**Your objective**. For every line of the material below, check for the string "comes" and return the line if it is there.

[Data shown]

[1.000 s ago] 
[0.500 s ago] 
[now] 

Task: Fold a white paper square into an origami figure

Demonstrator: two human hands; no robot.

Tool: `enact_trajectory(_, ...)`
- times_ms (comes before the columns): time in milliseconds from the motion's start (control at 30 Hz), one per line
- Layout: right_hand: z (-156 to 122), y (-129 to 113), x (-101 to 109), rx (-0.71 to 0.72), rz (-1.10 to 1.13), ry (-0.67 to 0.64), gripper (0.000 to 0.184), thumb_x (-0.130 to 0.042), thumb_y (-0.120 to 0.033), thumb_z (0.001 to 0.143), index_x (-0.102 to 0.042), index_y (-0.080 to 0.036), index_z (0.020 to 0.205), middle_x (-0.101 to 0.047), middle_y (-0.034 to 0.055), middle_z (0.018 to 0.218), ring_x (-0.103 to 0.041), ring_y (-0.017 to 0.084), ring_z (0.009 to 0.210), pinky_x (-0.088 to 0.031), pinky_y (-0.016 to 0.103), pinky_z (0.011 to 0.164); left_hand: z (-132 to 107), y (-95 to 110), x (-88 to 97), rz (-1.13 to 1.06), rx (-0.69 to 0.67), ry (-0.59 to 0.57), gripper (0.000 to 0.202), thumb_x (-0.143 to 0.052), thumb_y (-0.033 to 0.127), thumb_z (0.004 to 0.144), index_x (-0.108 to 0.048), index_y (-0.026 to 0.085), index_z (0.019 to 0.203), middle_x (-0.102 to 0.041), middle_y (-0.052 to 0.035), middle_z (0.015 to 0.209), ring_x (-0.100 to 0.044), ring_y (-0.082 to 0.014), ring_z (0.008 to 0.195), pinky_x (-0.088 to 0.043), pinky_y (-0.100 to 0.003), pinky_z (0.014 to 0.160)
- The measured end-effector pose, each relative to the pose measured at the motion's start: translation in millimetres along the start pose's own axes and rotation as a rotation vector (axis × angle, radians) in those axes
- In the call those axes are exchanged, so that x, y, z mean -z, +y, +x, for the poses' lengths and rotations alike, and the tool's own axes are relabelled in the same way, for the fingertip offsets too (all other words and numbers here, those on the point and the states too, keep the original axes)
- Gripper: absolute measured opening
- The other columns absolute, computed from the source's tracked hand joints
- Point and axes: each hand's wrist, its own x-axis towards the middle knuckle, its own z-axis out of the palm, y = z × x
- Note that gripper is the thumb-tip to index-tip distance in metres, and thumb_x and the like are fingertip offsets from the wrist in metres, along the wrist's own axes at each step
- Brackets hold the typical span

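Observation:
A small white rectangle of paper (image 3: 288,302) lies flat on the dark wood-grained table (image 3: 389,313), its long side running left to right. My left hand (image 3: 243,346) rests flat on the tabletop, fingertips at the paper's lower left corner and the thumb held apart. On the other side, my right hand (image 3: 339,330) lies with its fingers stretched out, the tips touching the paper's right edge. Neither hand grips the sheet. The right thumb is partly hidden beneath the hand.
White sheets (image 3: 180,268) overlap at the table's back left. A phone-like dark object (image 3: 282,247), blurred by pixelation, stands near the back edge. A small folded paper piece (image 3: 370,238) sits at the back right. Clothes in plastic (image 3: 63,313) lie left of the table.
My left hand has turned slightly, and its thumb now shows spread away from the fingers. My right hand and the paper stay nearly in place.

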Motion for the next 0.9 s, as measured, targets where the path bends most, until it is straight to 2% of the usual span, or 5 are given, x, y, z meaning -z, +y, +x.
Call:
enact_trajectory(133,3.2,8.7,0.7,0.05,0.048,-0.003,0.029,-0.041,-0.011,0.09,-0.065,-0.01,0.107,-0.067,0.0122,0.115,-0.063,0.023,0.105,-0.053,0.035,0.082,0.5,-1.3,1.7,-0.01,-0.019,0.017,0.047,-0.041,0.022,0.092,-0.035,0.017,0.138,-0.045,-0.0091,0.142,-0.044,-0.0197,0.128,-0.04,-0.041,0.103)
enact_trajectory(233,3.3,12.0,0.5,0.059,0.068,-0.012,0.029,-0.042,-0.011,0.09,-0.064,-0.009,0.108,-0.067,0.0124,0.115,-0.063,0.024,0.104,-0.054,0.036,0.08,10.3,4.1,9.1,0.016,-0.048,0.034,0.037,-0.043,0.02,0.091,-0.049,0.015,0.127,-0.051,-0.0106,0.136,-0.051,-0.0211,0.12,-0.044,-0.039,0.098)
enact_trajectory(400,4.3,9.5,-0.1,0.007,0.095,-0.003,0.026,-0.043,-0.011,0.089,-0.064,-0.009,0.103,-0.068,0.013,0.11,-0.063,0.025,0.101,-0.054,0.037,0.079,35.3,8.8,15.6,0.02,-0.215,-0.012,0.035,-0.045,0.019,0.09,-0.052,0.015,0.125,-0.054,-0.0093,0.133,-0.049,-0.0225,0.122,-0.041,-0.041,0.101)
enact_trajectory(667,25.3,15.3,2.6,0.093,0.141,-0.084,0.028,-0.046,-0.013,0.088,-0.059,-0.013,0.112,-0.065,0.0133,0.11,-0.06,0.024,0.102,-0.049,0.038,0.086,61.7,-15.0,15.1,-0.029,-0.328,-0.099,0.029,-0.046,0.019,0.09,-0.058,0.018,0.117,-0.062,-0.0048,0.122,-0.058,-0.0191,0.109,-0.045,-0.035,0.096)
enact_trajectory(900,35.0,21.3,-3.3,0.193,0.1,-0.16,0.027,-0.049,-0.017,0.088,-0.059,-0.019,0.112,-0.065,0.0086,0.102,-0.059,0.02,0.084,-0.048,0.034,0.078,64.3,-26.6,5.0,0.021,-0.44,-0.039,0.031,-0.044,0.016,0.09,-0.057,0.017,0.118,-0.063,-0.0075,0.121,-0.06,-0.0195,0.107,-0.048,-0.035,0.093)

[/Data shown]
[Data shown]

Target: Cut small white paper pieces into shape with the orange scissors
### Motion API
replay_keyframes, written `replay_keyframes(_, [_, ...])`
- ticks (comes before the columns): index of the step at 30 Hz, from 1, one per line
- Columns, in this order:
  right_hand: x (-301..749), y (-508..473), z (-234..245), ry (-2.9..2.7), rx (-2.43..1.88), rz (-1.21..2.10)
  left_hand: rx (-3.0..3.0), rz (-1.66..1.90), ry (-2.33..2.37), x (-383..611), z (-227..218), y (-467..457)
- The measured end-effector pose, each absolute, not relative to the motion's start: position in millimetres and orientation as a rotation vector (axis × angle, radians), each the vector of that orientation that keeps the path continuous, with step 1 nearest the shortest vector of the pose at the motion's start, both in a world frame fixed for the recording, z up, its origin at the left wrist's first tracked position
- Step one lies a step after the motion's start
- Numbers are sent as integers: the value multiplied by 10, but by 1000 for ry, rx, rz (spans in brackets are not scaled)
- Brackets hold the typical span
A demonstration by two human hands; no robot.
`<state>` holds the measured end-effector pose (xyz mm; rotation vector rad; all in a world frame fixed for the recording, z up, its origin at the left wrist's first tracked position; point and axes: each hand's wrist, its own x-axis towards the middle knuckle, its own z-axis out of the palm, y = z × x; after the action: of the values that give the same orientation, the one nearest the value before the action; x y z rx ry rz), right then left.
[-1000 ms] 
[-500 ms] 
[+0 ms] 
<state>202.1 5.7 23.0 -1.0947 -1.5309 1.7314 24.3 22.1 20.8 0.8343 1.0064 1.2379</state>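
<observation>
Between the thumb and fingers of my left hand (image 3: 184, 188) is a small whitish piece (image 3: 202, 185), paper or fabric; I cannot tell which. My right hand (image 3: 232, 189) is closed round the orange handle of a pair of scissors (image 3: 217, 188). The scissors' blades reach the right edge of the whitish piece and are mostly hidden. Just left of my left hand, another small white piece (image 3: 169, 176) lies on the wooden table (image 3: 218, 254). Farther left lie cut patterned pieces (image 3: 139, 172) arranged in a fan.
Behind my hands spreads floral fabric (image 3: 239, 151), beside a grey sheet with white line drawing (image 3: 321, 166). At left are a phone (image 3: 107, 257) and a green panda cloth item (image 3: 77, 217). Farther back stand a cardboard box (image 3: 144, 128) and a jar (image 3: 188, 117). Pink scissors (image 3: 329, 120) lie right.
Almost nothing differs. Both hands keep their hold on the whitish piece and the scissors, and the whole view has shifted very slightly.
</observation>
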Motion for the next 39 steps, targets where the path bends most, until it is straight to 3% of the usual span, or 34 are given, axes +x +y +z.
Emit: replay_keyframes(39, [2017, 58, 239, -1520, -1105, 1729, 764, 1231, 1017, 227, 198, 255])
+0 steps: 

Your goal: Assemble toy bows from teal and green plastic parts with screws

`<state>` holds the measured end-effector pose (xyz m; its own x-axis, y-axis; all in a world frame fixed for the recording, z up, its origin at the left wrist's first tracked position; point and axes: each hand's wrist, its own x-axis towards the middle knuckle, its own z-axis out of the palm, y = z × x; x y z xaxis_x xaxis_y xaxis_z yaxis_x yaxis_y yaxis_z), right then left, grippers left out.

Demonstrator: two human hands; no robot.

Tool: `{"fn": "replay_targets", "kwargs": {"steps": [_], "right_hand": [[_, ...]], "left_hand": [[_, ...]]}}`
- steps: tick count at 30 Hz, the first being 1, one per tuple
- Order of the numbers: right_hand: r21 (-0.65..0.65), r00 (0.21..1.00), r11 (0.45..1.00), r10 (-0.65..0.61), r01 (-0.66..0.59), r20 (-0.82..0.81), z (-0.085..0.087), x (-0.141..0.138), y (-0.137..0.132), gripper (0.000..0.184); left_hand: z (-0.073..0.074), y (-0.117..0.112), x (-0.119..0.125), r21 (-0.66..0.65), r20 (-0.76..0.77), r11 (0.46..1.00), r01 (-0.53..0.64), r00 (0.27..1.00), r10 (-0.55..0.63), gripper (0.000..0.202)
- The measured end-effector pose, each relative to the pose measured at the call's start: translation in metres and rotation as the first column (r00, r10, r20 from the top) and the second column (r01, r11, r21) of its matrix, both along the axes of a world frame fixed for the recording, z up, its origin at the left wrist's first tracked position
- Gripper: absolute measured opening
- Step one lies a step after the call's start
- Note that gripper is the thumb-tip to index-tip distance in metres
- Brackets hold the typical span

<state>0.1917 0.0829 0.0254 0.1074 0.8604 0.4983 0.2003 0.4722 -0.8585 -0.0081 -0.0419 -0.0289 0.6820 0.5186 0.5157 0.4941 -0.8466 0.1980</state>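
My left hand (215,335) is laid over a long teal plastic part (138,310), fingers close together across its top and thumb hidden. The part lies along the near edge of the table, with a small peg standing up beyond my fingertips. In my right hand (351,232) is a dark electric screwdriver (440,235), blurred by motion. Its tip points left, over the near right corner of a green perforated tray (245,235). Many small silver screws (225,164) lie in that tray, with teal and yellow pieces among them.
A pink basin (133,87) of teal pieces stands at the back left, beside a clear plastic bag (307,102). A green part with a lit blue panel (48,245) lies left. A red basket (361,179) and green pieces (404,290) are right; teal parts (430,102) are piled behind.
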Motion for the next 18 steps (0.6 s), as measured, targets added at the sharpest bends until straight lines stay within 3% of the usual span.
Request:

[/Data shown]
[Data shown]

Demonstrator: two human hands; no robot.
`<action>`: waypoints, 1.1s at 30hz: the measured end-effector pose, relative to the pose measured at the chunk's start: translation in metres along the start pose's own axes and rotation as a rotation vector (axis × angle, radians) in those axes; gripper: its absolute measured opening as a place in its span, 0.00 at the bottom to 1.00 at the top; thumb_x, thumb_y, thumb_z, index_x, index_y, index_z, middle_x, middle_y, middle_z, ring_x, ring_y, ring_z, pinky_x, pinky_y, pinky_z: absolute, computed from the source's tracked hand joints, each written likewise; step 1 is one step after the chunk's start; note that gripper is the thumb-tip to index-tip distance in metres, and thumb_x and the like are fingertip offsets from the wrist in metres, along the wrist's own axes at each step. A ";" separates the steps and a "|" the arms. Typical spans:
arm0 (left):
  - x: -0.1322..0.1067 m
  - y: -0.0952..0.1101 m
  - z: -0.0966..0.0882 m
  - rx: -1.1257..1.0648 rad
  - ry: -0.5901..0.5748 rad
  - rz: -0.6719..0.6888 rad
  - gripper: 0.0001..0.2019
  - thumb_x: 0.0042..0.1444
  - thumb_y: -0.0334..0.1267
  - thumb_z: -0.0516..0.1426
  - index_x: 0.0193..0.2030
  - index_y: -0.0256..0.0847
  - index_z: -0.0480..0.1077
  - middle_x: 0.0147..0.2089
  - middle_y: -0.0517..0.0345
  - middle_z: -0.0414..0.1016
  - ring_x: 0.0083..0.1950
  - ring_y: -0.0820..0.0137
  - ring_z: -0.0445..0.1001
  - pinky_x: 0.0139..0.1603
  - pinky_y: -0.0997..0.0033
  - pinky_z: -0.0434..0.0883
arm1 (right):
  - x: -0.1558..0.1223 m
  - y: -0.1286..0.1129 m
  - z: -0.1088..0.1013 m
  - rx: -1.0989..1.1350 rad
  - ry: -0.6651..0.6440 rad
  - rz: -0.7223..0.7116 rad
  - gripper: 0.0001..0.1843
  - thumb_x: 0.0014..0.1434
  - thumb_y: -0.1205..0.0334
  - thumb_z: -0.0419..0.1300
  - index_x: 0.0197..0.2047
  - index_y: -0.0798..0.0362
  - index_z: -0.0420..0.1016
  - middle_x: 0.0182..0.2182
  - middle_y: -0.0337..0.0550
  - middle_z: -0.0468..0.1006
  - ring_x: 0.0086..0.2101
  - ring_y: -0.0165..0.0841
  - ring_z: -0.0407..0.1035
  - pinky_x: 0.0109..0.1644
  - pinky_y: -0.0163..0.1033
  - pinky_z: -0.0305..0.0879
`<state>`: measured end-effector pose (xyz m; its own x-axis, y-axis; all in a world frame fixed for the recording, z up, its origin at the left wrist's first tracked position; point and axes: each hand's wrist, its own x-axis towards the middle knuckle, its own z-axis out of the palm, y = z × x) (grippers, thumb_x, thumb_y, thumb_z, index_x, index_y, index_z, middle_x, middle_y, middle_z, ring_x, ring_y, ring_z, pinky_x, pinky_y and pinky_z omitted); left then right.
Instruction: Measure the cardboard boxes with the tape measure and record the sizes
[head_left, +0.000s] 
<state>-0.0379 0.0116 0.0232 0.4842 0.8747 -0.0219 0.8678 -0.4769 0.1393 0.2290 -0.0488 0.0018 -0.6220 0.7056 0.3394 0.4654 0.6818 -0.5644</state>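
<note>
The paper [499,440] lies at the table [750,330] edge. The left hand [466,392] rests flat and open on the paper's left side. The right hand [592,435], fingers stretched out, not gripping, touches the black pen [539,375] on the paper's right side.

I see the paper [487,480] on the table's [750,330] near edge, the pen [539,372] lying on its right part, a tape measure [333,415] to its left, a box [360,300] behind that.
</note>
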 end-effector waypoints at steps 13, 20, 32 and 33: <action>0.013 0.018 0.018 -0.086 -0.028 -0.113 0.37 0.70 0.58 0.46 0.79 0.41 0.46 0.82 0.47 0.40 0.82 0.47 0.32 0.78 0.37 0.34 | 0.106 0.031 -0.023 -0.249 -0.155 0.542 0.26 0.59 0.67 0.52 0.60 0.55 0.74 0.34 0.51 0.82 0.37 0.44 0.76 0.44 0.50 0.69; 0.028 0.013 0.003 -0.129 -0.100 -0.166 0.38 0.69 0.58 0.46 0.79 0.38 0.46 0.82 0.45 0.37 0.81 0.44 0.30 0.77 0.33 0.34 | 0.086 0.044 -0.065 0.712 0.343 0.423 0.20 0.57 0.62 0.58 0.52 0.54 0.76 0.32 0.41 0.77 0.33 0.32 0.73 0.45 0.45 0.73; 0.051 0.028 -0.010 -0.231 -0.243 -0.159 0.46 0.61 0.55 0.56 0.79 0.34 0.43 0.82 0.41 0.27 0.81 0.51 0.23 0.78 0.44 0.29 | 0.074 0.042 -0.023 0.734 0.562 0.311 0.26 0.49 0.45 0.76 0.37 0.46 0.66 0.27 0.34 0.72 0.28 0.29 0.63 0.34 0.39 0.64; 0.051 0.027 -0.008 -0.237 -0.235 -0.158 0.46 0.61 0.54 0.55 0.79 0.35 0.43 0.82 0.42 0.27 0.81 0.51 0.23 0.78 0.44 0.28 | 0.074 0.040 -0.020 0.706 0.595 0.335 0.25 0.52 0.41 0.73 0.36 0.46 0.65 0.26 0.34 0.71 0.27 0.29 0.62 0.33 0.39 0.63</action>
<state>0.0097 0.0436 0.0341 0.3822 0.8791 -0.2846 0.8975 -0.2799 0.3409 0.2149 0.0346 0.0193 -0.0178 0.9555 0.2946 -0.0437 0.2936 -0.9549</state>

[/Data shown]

**Output**.
- times_ms (comes before the columns): time in milliseconds from the motion's start (control at 30 Hz), one per line
- ticks (comes before the columns): index of the step at 30 Hz, from 1, one per line

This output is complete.